# [Action item]
For this exercise, restate word for word only the lines from the first line of the data to the line containing "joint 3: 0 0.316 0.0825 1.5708".

★ ★ ★ ★

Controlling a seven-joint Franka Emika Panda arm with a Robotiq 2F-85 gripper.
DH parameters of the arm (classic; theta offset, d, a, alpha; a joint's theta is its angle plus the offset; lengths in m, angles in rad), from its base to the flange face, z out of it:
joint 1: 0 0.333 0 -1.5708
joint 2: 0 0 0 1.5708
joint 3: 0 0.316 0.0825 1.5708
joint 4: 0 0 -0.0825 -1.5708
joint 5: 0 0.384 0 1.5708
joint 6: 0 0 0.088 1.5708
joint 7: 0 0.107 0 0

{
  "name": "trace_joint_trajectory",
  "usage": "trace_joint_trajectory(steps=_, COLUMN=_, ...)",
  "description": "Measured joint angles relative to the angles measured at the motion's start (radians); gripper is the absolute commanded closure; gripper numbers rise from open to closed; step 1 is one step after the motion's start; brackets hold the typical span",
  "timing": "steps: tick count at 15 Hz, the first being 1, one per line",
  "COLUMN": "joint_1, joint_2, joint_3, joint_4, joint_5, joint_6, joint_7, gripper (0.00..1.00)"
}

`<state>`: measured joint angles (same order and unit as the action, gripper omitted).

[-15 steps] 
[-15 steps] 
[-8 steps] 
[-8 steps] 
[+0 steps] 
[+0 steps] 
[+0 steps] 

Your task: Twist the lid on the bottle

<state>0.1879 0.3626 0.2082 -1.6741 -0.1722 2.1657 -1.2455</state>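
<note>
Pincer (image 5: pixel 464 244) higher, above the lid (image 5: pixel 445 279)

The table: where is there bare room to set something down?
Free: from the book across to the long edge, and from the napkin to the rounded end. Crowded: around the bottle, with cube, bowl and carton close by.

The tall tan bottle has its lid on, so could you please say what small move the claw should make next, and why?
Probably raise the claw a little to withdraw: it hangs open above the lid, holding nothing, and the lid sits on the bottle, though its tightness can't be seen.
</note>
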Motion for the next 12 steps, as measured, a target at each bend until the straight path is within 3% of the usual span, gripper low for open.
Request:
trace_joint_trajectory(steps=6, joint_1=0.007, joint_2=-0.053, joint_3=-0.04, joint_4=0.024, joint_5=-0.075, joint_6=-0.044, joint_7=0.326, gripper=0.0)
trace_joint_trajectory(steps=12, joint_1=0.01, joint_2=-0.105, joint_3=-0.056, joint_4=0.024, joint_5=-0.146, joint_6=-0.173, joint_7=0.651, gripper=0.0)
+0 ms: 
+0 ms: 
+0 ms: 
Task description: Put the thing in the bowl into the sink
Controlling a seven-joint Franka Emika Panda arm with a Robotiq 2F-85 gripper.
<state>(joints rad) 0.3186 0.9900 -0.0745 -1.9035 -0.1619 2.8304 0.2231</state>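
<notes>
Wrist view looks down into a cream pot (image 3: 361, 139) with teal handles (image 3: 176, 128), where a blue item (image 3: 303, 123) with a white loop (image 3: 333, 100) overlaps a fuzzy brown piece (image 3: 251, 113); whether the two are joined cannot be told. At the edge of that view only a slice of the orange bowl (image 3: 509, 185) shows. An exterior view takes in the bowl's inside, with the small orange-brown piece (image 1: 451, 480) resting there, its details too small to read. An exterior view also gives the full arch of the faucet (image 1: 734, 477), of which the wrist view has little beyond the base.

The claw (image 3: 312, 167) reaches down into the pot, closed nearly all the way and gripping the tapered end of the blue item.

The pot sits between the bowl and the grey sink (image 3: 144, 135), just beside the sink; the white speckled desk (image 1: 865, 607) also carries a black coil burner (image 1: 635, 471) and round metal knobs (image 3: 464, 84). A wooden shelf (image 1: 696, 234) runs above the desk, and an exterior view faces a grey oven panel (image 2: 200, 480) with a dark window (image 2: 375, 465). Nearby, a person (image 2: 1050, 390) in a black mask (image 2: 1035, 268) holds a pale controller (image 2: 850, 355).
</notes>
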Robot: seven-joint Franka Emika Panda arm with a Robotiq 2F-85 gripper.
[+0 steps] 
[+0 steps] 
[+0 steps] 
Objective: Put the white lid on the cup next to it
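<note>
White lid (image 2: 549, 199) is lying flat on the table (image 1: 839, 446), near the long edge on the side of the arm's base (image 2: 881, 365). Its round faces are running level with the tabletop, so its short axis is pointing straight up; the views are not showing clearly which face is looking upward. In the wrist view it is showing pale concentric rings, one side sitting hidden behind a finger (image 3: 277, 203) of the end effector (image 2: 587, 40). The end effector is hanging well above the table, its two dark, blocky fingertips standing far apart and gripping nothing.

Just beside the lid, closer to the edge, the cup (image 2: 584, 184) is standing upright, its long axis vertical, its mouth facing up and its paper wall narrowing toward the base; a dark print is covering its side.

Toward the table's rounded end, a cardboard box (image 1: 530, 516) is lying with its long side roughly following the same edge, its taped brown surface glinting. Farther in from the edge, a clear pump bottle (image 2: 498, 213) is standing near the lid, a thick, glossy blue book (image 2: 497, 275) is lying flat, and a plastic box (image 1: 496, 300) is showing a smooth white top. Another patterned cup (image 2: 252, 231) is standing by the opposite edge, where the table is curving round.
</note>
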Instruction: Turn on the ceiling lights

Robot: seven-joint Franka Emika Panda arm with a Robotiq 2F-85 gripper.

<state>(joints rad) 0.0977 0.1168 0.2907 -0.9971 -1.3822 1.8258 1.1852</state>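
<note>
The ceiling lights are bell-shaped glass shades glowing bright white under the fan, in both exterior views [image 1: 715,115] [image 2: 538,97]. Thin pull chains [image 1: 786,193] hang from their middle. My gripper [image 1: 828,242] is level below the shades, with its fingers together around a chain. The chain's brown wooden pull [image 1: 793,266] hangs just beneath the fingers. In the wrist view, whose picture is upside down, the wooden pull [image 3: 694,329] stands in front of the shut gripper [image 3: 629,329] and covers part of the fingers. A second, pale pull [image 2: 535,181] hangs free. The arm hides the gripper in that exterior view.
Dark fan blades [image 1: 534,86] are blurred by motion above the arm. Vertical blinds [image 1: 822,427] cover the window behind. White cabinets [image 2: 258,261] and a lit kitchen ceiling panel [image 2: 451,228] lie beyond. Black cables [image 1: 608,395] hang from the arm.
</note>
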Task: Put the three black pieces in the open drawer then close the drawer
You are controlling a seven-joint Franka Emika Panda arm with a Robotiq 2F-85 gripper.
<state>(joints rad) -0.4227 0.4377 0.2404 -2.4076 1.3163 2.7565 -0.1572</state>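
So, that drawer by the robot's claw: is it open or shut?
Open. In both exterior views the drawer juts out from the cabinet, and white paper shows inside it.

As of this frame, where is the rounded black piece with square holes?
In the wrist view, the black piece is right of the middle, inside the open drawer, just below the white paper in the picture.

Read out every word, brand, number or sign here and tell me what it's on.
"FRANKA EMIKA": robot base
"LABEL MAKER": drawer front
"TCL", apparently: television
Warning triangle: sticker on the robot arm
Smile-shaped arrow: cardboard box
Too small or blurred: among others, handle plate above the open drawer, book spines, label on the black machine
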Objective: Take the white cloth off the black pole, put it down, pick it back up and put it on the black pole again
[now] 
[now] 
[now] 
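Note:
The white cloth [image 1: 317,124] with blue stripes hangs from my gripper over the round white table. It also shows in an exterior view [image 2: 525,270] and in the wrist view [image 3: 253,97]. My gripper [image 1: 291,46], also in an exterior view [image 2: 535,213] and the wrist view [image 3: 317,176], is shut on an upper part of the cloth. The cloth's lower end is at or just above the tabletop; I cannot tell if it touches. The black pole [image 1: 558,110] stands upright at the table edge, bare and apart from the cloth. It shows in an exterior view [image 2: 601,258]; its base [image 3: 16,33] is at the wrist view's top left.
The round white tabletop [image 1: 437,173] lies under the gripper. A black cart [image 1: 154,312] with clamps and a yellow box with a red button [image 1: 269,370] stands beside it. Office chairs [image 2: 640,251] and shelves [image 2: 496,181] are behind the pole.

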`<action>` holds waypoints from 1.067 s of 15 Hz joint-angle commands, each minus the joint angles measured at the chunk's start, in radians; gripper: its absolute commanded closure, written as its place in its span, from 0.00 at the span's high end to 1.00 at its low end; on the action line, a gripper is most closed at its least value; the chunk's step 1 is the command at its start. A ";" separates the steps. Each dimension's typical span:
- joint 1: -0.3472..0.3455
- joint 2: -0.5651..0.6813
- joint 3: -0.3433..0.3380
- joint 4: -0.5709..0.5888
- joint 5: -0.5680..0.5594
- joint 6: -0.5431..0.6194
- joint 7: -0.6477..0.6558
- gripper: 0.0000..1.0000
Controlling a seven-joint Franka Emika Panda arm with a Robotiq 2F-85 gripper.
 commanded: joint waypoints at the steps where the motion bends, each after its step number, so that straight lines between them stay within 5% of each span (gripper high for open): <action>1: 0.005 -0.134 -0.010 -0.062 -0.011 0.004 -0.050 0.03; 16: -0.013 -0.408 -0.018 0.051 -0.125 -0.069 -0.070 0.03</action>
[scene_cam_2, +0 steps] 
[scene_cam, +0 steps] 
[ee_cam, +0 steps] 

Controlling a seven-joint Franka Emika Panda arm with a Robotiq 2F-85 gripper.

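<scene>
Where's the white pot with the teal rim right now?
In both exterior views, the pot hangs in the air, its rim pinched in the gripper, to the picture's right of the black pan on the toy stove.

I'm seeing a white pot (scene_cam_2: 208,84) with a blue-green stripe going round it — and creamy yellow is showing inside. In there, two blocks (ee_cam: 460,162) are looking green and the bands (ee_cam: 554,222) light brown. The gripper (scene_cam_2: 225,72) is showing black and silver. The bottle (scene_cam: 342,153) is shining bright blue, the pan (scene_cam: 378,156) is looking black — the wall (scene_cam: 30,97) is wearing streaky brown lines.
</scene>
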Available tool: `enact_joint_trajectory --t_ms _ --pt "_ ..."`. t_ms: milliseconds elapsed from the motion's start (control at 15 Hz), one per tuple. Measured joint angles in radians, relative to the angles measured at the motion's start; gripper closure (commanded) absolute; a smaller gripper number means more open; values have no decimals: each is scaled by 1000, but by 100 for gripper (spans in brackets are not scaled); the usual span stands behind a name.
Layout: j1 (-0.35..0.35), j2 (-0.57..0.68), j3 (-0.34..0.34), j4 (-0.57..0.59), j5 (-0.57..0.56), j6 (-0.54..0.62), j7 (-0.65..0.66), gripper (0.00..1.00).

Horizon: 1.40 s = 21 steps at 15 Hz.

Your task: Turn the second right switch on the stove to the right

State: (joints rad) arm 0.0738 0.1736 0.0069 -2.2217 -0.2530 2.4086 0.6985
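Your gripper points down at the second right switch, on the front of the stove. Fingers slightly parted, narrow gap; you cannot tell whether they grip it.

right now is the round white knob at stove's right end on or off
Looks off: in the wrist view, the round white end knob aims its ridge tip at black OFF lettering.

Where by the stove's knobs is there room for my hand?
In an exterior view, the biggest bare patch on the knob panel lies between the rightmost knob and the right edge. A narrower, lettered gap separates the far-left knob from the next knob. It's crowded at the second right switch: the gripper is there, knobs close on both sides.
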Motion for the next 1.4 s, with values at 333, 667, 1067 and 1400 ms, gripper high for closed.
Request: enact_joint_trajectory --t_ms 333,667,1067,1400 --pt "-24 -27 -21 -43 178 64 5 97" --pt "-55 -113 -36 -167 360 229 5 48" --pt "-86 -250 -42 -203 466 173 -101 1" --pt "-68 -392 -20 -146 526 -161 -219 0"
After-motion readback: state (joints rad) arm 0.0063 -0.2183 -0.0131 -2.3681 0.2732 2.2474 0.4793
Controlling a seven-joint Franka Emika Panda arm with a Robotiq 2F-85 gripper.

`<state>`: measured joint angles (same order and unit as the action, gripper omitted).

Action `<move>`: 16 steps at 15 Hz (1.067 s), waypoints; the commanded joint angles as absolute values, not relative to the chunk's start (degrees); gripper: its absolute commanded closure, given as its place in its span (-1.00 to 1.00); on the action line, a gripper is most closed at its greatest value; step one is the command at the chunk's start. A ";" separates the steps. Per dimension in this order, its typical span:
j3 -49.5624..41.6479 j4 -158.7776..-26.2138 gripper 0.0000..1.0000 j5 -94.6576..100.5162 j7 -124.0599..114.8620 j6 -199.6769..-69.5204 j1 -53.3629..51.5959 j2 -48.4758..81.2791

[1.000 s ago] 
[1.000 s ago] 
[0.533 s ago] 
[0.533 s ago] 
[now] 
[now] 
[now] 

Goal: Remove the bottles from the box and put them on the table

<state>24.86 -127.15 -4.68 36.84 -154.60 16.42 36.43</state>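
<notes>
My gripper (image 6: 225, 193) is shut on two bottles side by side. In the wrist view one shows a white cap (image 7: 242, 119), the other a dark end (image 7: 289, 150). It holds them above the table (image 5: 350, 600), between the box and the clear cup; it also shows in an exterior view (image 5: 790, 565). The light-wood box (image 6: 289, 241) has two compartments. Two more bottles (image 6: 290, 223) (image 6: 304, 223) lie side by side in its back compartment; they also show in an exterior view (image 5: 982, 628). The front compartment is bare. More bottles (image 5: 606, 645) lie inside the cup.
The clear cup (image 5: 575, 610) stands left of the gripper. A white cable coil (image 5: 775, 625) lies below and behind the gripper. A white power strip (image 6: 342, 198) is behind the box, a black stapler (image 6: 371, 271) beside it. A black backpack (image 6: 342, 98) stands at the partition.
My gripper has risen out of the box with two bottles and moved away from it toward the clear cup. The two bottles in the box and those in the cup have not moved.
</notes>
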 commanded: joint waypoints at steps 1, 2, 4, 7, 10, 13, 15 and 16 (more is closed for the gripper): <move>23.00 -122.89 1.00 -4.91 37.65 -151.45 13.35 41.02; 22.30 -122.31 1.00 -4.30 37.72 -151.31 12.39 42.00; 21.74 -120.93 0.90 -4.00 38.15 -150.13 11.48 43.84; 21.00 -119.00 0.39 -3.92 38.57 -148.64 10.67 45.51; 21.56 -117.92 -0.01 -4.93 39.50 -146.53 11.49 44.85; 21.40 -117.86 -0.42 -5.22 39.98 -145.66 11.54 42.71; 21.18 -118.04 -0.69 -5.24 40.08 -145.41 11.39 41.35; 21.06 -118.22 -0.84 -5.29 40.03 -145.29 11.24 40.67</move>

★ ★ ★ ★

# [Answer]
Controlling a seven-joint Franka Emika Panda arm with a Robotiq 2F-85 gripper.
DH parameters of the arm (classic; theta offset, d, a, alpha; a joint's theta is its angle plus the offset; lengths in m, angles in rad), from its base to the flange face, z out of it:
joint 1: 0 0.333 0 -1.5708
joint 2: 0 0 0 1.5708
joint 3: 0 0.316 0.0825 1.5708

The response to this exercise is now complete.